Editorial
Killing by other means
The criminal system that takes in young, healthy humans and returns dead bodies must stop.A young Dalit man is locked up in Rolpa prison for a crime he did not commit. He tells his family members that he is being tortured in custody, but he assures them that he will come out of jail soon. He does come out—or is carried out—not as the young man that he was, but as a cadaver.
This is a tragic story of democratic republic that has a policing system that functions with a medieval mentality. This is also a story of social inequality and oppression, as most of the individuals who die in custody under suspicious conditions belong to marginalised groups.
That Sundar Harijan was locked up instead of the actual perpetrator Bijay Bikram Shah itself speaks volumes about the injustices that belie Nepal’s criminal justice system. Harijan is the quintessential Nepali marginal figure whose right to freedom was constrained while having to serve time for a crime committed by someone else. But his very right to live was taken away when he allegedly committed suicide inside the prison on May 16.

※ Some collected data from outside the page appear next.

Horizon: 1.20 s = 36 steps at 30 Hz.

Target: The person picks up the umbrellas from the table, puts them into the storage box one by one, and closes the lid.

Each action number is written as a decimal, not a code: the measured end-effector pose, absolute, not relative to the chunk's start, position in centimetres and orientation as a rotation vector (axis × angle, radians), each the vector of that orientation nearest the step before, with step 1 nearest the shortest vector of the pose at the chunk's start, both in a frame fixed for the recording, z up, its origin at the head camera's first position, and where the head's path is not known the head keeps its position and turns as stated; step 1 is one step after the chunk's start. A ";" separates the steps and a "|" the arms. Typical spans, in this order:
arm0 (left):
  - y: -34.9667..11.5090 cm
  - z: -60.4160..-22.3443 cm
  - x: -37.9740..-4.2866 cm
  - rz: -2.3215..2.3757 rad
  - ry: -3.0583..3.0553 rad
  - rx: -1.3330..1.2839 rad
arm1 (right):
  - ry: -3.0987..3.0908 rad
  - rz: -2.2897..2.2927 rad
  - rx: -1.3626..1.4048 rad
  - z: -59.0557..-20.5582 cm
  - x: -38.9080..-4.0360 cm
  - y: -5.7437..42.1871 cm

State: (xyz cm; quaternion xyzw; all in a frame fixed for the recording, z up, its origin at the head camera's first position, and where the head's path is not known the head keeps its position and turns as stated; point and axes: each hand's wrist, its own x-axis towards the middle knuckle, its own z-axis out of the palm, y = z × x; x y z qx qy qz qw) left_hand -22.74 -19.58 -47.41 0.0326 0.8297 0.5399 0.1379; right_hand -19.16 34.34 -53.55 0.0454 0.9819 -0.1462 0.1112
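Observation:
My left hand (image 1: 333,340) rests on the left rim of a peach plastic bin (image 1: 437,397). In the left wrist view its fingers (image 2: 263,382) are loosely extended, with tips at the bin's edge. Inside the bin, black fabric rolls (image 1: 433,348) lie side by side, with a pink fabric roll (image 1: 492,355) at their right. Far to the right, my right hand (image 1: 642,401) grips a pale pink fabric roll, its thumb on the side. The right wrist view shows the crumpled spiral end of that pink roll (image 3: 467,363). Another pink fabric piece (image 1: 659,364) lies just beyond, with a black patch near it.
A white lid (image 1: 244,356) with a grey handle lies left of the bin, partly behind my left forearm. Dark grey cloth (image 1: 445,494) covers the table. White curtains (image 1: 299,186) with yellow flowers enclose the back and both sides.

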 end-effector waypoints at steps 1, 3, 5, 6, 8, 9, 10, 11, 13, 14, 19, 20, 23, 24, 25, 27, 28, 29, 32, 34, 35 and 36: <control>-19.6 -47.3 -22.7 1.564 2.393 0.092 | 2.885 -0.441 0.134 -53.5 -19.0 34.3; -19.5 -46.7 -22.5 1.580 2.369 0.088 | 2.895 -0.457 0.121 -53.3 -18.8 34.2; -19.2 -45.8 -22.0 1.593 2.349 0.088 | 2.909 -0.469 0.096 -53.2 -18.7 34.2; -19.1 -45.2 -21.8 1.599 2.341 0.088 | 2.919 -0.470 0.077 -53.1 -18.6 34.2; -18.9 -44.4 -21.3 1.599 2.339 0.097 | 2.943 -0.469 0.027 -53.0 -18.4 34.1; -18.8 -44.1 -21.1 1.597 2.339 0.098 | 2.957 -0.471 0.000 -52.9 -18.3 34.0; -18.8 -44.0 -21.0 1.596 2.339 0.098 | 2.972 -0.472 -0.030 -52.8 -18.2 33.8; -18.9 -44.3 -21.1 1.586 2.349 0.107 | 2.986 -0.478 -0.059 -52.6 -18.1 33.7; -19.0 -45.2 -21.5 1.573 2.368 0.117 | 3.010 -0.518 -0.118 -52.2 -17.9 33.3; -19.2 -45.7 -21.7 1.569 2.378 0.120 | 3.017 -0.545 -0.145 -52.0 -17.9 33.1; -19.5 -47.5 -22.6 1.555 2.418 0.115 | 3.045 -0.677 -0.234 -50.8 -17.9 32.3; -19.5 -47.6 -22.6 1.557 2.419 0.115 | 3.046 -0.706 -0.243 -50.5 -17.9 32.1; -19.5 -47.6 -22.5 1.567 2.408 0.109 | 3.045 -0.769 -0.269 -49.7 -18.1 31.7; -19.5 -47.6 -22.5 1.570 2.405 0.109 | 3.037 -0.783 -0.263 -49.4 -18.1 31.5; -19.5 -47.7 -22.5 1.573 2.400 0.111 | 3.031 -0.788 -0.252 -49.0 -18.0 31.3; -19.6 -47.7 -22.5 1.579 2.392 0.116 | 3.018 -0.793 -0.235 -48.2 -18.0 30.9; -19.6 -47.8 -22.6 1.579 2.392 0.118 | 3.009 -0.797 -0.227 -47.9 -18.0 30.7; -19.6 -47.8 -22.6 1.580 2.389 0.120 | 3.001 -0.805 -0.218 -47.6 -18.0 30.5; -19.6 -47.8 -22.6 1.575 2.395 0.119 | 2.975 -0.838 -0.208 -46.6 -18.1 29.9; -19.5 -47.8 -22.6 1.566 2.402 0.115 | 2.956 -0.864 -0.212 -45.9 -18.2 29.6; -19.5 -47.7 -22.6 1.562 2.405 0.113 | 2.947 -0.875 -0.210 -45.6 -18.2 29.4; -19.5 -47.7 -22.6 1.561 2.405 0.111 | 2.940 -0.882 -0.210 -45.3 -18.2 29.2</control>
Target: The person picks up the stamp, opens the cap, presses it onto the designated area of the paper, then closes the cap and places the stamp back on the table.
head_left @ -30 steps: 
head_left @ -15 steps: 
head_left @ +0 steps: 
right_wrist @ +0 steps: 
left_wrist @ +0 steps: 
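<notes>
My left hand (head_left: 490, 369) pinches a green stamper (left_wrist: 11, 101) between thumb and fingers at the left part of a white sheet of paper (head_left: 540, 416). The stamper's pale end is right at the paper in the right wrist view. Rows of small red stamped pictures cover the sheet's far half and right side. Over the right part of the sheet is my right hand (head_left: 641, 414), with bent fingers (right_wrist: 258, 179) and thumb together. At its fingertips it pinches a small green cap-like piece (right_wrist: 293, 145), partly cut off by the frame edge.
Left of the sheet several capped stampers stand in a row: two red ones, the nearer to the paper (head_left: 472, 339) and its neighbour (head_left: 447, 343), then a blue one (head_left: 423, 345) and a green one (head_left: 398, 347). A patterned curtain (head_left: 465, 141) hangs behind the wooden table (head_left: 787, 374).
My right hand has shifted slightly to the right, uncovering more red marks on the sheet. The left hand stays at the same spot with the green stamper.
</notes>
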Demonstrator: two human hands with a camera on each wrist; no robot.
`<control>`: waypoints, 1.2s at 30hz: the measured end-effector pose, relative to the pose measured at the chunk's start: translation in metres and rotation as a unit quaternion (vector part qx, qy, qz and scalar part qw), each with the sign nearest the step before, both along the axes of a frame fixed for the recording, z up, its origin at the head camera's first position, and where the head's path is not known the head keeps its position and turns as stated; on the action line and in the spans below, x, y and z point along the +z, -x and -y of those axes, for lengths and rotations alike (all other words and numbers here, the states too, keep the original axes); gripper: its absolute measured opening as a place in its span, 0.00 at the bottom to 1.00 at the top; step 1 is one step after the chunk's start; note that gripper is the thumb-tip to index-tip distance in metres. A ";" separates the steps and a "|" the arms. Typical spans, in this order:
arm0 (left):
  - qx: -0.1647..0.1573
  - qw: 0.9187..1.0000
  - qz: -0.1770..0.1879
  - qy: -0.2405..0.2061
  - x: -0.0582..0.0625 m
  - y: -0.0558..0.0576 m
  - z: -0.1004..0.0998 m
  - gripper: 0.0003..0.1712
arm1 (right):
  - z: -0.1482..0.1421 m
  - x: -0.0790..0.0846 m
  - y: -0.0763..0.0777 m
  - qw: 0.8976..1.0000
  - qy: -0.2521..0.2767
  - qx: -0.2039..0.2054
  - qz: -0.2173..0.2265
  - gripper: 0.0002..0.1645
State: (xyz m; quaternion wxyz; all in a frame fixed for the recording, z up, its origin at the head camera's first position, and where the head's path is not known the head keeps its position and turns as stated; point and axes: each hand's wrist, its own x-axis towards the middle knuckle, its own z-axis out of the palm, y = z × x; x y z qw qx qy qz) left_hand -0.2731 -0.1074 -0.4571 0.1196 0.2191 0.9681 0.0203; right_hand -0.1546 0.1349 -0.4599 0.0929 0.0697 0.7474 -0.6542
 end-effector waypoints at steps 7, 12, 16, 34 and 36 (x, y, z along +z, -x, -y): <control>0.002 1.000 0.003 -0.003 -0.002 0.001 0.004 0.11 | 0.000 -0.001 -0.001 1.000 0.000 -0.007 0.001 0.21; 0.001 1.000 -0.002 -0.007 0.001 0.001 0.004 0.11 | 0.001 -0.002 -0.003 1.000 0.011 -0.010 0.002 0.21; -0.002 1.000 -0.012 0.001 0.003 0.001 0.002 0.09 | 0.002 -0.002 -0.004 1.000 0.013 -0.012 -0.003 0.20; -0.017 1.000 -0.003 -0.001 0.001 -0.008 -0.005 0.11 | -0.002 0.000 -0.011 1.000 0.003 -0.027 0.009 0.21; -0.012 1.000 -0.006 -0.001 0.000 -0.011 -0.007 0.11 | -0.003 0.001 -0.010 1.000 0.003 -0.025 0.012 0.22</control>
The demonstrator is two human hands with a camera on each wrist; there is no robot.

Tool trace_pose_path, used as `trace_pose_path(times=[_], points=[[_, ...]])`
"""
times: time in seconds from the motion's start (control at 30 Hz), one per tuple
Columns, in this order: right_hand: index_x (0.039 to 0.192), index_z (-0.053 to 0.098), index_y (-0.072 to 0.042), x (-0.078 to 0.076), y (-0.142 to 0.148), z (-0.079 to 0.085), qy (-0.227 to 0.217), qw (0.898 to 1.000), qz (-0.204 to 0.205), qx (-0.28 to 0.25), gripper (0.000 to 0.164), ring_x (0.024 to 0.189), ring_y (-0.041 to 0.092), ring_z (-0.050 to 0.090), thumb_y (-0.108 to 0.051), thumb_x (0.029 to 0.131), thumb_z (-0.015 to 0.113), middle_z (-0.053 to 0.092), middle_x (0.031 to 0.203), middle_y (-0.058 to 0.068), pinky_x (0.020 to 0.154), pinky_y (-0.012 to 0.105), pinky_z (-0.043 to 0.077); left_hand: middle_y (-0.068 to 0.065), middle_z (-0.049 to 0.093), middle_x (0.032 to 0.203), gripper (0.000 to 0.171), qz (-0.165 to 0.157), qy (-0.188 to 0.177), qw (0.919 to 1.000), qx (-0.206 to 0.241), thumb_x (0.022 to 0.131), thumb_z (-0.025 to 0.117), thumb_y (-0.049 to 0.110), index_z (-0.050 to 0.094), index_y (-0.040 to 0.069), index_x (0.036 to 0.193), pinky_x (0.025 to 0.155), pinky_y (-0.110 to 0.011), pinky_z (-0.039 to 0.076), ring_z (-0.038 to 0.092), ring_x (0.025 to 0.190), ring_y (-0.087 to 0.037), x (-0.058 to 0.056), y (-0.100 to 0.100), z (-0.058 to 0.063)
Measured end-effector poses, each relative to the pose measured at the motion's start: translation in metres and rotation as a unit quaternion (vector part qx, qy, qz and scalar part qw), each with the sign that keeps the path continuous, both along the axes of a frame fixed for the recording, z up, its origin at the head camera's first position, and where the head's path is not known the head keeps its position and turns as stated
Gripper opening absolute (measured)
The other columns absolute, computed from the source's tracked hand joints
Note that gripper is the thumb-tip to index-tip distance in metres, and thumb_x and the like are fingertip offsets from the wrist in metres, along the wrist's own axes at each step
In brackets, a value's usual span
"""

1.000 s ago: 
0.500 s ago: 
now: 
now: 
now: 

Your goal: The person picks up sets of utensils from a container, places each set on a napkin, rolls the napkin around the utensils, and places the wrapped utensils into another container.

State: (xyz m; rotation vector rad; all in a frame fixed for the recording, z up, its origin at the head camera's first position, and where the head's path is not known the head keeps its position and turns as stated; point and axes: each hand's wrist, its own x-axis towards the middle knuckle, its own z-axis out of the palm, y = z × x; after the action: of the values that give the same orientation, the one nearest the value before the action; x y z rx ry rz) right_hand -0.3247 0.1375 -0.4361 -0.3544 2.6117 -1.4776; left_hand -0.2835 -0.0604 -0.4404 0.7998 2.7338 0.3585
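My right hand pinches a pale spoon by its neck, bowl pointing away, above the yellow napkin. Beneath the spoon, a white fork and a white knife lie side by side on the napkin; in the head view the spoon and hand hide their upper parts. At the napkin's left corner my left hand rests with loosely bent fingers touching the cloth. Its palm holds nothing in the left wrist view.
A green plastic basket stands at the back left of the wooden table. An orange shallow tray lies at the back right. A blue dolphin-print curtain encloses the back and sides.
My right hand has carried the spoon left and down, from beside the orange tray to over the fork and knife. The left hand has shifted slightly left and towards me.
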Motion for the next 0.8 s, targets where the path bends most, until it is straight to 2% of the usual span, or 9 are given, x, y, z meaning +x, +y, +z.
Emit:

The very use of the term "suicide" to speak about custodial deaths, even if that results from self-inflicted harm, masks the immense physical and psychological violence that inmates are routinely subjected to. What unearthly force otherwise inspires a youth to take his own life just days after he expresses his hope of walking out free, if not for the violence he allegedly suffered while in custody?
The police and prison authorities that have yet to learn the basic tenets of humanity will get away by claiming that they had no role in the death of the youth. After all, they have hardly had to face the consequences of seeing the deaths of Durgesh Yadav in July 2020, of Shambhu Sada in June 2020, of Hem Bahadur Rawat in January 2020, and of Kumar Paudel in June 2019—just to name a few.
As with the previous instances of custodial deaths, the government panel formed to probe Harijan’s death gave a clean chit to prison authorities, claiming that there was no involvement of the prison administration in the youth’s death. For those still seeking the Kafkaesque touch in the tragic story, the panel was led by a director of the Prison Department! An insult to an injury, a travesty of justice, a conclusion foretold. A human life taken under the watch of the system that is mandated to safeguard them, and yet no one to face the repercussions, legal or moral.
This must change. There should be an independent probe in each death—"natural" or "unnatural"—inside prison cells and in police custodies. The criminal system that takes in young, healthy humans and returns dead bodies must stop. Or we should stop calling ourselves a modern society altogether.